硬件:两个 Thor devkit + T5000,10Gx4,用QSFP28直连
软件:L4T-R38.4.0
现象:iperf3打流,经常反复出现0 bps的情况,同时在连续0bps的时候,ping会出现答复包 积压突发 的情况。请见截图中方框部分。
问题:这个情况如何解决?
硬件:两个 Thor devkit + T5000,10Gx4,用QSFP28直连
软件:L4T-R38.4.0
现象:iperf3打流,经常反复出现0 bps的情况,同时在连续0bps的时候,ping会出现答复包 积压突发 的情况。请见截图中方框部分。
问题:这个情况如何解决?
Try parallelism:
iperf3 -c <SERVER_IP> -P 16 -t 30 -O 5
Bidirectional test:
iperf3 -c <SERVER_IP> -P 8 -t 30 -O 5 --bidir
-P, --parallel # number of parallel client streams to run
-t 30 runs 30 seconds.
-O 5 ignores the first 5 seconds (warmup).
Another thing that might matter; what is your MTU and is it identical on all ethernet devices?
ip link show mgbe0_0
ip link show mgbe1_0
ip link show mgbe2_0
ip link show mgbe3_0
If you are using bonding.ko:
cat /proc/net/bonding/bond0
ip link show bond0
If your actual MTU is not == to your desired MTU settings, Do you need macsec? Macsec reduces mtu by 34bytes.

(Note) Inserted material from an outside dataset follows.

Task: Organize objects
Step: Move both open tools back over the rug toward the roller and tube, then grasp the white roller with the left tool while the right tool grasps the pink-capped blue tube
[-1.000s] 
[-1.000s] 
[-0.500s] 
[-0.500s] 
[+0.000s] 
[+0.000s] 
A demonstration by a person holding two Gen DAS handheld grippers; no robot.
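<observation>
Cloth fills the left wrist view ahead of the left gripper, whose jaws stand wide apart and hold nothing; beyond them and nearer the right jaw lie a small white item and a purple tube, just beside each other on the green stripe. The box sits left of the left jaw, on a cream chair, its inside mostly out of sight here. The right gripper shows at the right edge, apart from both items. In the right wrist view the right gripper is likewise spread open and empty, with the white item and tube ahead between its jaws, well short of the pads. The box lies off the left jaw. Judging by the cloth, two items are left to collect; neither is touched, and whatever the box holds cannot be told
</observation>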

nvidia-oot/drivers/net/ethernet/nvidia/nvethernet/macsec.h
/**
* @brief MACSEC SECTAG + ICV + 2B
ethertype adds up to 34B
*/
#define MACSEC_TAG_ICV_LEN 34U
If you don’t need macsec you could try:
sudo tee /etc/modprobe.d/nvethernet.conf <<'EOF'
options nvethernet macsec_enable=0
EOF
Reboot. Then run the ip link show block again to see if MTU actual == desired.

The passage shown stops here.